# [Directions for this task]
Copy out the entire listing precisely.

# [Data shown]
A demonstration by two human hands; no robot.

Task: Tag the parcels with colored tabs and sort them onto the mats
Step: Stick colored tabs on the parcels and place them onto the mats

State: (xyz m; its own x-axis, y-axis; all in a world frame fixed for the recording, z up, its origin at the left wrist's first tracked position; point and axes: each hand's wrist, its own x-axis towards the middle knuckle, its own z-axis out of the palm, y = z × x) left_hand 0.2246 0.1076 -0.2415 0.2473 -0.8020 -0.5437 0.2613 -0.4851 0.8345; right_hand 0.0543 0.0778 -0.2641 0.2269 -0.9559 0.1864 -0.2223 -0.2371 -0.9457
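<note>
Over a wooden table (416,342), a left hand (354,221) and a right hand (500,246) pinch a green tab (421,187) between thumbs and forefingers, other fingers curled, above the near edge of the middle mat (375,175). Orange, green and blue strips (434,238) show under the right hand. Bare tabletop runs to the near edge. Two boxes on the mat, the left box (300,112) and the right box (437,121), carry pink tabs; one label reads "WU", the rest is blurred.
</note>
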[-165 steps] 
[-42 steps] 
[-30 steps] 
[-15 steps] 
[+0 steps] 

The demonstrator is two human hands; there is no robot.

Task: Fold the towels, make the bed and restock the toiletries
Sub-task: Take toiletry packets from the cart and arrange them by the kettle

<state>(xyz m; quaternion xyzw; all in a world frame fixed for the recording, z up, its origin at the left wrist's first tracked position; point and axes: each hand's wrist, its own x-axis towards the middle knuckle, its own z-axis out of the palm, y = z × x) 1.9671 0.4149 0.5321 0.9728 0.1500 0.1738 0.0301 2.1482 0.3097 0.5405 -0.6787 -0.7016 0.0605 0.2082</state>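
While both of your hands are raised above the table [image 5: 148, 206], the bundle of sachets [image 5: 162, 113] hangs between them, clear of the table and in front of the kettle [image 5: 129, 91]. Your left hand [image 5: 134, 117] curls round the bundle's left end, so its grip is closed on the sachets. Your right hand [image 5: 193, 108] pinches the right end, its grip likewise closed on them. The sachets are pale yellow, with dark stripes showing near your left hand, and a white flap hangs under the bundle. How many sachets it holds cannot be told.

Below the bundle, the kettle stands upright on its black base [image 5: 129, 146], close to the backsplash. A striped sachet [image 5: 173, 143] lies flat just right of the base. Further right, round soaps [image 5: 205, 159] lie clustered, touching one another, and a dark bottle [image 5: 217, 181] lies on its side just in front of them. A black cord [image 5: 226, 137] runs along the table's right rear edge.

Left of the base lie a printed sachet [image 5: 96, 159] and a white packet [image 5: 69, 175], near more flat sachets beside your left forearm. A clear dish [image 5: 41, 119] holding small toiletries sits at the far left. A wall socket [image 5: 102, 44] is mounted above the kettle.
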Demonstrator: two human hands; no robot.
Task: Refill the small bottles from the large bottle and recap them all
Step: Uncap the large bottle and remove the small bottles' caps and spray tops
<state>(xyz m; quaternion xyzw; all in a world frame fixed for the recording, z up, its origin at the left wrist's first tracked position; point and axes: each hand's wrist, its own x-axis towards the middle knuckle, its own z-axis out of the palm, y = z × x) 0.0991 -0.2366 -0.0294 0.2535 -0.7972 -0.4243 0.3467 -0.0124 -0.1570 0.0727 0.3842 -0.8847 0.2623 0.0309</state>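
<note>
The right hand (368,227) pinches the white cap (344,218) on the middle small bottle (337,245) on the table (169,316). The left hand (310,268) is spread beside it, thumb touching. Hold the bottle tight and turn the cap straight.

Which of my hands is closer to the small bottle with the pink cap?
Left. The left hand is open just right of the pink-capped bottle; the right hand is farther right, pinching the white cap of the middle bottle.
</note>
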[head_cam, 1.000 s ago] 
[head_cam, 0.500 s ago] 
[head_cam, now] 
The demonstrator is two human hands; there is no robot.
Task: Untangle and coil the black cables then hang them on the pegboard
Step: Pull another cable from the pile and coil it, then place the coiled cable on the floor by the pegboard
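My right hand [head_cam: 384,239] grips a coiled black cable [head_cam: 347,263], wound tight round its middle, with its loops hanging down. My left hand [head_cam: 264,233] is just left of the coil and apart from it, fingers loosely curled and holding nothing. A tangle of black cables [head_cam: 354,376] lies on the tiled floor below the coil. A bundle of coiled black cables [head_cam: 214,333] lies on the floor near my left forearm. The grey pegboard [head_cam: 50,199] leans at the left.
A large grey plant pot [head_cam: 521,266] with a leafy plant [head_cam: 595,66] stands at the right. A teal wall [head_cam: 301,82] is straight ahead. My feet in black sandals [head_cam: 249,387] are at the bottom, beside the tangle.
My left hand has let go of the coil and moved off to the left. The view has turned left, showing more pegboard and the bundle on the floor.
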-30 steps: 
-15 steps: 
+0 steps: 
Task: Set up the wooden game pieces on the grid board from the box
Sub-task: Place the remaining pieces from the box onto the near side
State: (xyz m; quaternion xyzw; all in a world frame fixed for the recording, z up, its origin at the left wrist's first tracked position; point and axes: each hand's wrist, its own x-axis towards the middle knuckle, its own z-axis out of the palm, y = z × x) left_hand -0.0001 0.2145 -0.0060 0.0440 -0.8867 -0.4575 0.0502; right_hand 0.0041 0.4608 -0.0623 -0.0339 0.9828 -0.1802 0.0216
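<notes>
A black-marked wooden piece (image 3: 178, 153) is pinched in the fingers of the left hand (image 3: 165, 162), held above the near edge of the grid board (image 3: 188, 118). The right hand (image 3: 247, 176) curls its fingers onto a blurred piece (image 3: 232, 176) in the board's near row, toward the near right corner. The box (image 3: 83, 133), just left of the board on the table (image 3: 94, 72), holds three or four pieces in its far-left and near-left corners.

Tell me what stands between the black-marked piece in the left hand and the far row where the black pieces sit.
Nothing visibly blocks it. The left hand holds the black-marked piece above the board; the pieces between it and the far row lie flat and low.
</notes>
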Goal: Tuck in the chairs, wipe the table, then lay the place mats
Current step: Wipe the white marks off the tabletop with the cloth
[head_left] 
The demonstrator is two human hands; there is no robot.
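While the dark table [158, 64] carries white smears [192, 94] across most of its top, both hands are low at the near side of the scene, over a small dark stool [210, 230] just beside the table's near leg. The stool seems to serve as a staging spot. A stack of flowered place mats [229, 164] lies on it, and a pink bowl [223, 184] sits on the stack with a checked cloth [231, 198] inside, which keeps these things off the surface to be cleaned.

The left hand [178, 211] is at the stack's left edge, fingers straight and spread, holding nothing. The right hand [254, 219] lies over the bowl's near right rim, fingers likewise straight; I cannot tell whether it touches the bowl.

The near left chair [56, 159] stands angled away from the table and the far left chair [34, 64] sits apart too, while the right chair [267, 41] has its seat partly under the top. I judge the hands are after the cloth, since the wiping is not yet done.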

# [Written reply]
A demonstration by two human hands; no robot.

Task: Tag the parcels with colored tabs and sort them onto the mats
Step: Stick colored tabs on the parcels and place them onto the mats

State: (xyz m; its own x-axis, y-axis; all in a world frame fixed for the recording, z up, its origin at the left wrist's first tracked position; point and axes: each hand's wrist, its own x-axis towards the middle knuckle, its own z-axis out of the palm, y = z × x) left_hand 0.2246 0.1076 -0.2415 0.2473 -0.8020 -0.5437 0.2613 -0.4851 0.8345; right_hand 0.0543 0.0778 -0.2641 0.2269 -0.9559 0.1864 -0.2223 -0.2371 -0.9457
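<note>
Over a wooden table (416,342), a left hand (354,221) and a right hand (500,246) pinch a green tab (421,187) between thumbs and forefingers, other fingers curled, above the near edge of the middle mat (375,175). Orange, green and blue strips (434,238) show under the right hand. Bare tabletop runs to the near edge. Two boxes on the mat, the left box (300,112) and the right box (437,121), carry pink tabs; one label reads "WU", the rest is blurred.
</note>
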[-165 steps] 
[-42 steps] 
[-30 steps] 
[-15 steps] 
[+0 steps] 

The demonstrator is two human hands; there is no robot.

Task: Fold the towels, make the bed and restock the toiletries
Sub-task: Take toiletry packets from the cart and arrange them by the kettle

<state>(xyz m; quaternion xyzw; all in a world frame fixed for the recording, z up, its origin at the left wrist's first tracked position; point and axes: each hand's wrist, its own x-axis towards the middle knuckle, its own z-axis out of the palm, y = z × x) 1.9671 0.4149 0.5321 0.9728 0.1500 0.1738 0.0301 2.1482 0.3097 0.5405 -0.6787 -0.7016 0.0605 0.2082</state>
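While both of your hands are raised above the table [image 5: 148, 206], the bundle of sachets [image 5: 162, 113] hangs between them, clear of the table and in front of the kettle [image 5: 129, 91]. Your left hand [image 5: 134, 117] curls round the bundle's left end, so its grip is closed on the sachets. Your right hand [image 5: 193, 108] pinches the right end, its grip likewise closed on them. The sachets are pale yellow, with dark stripes showing near your left hand, and a white flap hangs under the bundle. How many sachets it holds cannot be told.

Below the bundle, the kettle stands upright on its black base [image 5: 129, 146], close to the backsplash. A striped sachet [image 5: 173, 143] lies flat just right of the base. Further right, round soaps [image 5: 205, 159] lie clustered, touching one another, and a dark bottle [image 5: 217, 181] lies on its side just in front of them. A black cord [image 5: 226, 137] runs along the table's right rear edge.

Left of the base lie a printed sachet [image 5: 96, 159] and a white packet [image 5: 69, 175], near more flat sachets beside your left forearm. A clear dish [image 5: 41, 119] holding small toiletries sits at the far left. A wall socket [image 5: 102, 44] is mounted above the kettle.
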Demonstrator: two human hands; no robot.
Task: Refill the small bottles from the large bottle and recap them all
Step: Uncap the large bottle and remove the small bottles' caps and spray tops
<state>(xyz m; quaternion xyzw; all in a world frame fixed for the recording, z up, its origin at the left wrist's first tracked position; point and axes: each hand's wrist, its own x-axis towards the middle knuckle, its own z-axis out of the palm, y = z × x) 0.0991 -0.2366 -0.0294 0.2535 -0.7972 -0.4243 0.3467 -0.0124 -0.1570 0.0727 0.3842 -0.8847 0.2623 0.0309</state>
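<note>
The right hand (368,227) pinches the white cap (344,218) on the middle small bottle (337,245) on the table (169,316). The left hand (310,268) is spread beside it, thumb touching. Hold the bottle tight and turn the cap straight.

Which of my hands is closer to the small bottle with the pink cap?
Left. The left hand is open just right of the pink-capped bottle; the right hand is farther right, pinching the white cap of the middle bottle.
</note>
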[head_cam, 1.000 s ago] 
[head_cam, 0.500 s ago] 
[head_cam, now] 
The demonstrator is two human hands; there is no robot.
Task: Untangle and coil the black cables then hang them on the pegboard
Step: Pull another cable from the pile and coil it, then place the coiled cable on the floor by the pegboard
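My right hand [head_cam: 384,239] grips a coiled black cable [head_cam: 347,263], wound tight round its middle, with its loops hanging down. My left hand [head_cam: 264,233] is just left of the coil and apart from it, fingers loosely curled and holding nothing. A tangle of black cables [head_cam: 354,376] lies on the tiled floor below the coil. A bundle of coiled black cables [head_cam: 214,333] lies on the floor near my left forearm. The grey pegboard [head_cam: 50,199] leans at the left.
A large grey plant pot [head_cam: 521,266] with a leafy plant [head_cam: 595,66] stands at the right. A teal wall [head_cam: 301,82] is straight ahead. My feet in black sandals [head_cam: 249,387] are at the bottom, beside the tangle.
My left hand has let go of the coil and moved off to the left. The view has turned left, showing more pegboard and the bundle on the floor.
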-30 steps: 
-15 steps: 
+0 steps: 
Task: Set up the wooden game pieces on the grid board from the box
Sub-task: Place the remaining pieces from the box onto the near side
State: (xyz m; quaternion xyzw; all in a world frame fixed for the recording, z up, its origin at the left wrist's first tracked position; point and axes: each hand's wrist, its own x-axis towards the middle knuckle, its own z-axis out of the palm, y = z × x) left_hand -0.0001 0.2145 -0.0060 0.0440 -0.8867 -0.4575 0.0502; right_hand 0.0041 0.4608 -0.0623 -0.0339 0.9828 -0.1802 0.0216
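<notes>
A black-marked wooden piece (image 3: 178, 153) is pinched in the fingers of the left hand (image 3: 165, 162), held above the near edge of the grid board (image 3: 188, 118). The right hand (image 3: 247, 176) curls its fingers onto a blurred piece (image 3: 232, 176) in the board's near row, toward the near right corner. The box (image 3: 83, 133), just left of the board on the table (image 3: 94, 72), holds three or four pieces in its far-left and near-left corners.

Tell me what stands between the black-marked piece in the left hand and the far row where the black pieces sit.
Nothing visibly blocks it. The left hand holds the black-marked piece above the board; the pieces between it and the far row lie flat and low.
</notes>
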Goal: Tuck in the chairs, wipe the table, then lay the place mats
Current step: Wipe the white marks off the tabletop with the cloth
[head_left] 
The demonstrator is two human hands; there is no robot.
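While the dark table [158, 64] carries white smears [192, 94] across most of its top, both hands are low at the near side of the scene, over a small dark stool [210, 230] just beside the table's near leg. The stool seems to serve as a staging spot. A stack of flowered place mats [229, 164] lies on it, and a pink bowl [223, 184] sits on the stack with a checked cloth [231, 198] inside, which keeps these things off the surface to be cleaned.

The left hand [178, 211] is at the stack's left edge, fingers straight and spread, holding nothing. The right hand [254, 219] lies over the bowl's near right rim, fingers likewise straight; I cannot tell whether it touches the bowl.

The near left chair [56, 159] stands angled away from the table and the far left chair [34, 64] sits apart too, while the right chair [267, 41] has its seat partly under the top. I judge the hands are after the cloth, since the wiping is not yet done.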

That wraps up the answer.